From a drug development perspective, the main contribution of this article is the proposal to eliminate the need for a 2-year rat carcinogenicity study when no preneoplastic signal has been identified in chronic toxicity studies. This work, in part, encouraged the Pharmaceutical Research and Manufacturing Association to sponsor a collaborative project that expanded the database with additional cases and parameters, such as genotoxicity and hormonal endpoints. The Association has shared its preliminary results of the initiative with key regulatory authorities. As such, making the details of the database analysis available for public discussion would be useful. A large scientific debate on the issue should help forge a consensus on the acceptance of the proposal.

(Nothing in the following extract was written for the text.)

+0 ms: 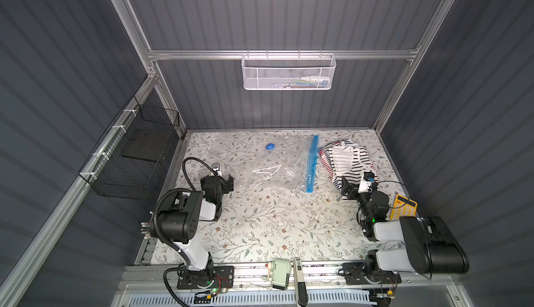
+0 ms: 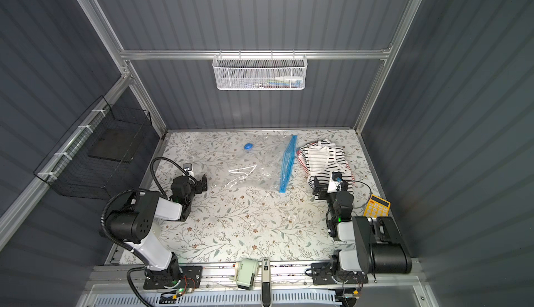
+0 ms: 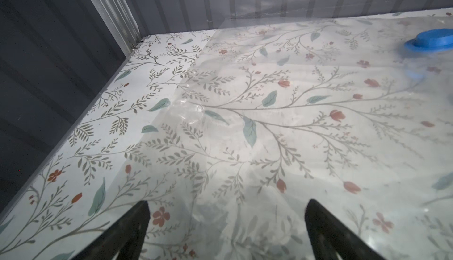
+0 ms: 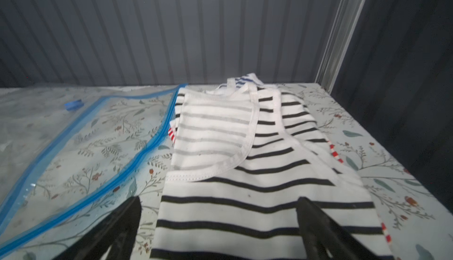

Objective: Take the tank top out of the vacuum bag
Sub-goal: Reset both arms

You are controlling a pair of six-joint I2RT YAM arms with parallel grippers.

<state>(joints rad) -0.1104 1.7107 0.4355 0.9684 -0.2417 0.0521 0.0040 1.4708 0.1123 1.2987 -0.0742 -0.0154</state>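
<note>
Right wrist: striped tank top (image 4: 245,173) crumpled beside flat clear vacuum bag (image 4: 93,148).

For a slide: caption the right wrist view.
Open right gripper at the striped tank top, lying outside the vacuum bag, beside its zip strip.

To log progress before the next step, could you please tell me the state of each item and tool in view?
Bag: lying flat, empty.
Zip: open or sealed, cannot tell.
Cap: seated on the bag.
Tank top: out of the bag, rumpled beside the zip.
Left tool: open, holding nothing.
Right tool: open, holding nothing.
</note>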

The consequences of such a paradigm shift on the drug development process need to be fully evaluated. Currently, cancer study protocols and dose levels are typically discussed by sponsors with the Food and Drug Administration while clinical trials are ongoing. If this proposal is adopted, the dose levels and protocol endpoints in the protocols of chronic studies would likely be submitted to the Administration. There will also likely be situations in which the sponsor’s conclusion of “no evidence of preneoplastic changes in the chronic studies” will be challenged by regulatory authorities. Thus, there may be situations where these regulatory interactions cause delays in the drug development program that may not be compensated by the elimination of the rat bioassay.
Finally, although the proposal, if valid, would be a welcome improvement of current practices, it should be kept in mind that the ultimate goal is not to predict carcinogenesis in rats but to predict human carcinogenic risk. The authors should be congratulated for their work. It has the potential to greatly affect the drug development and regulatory approval process.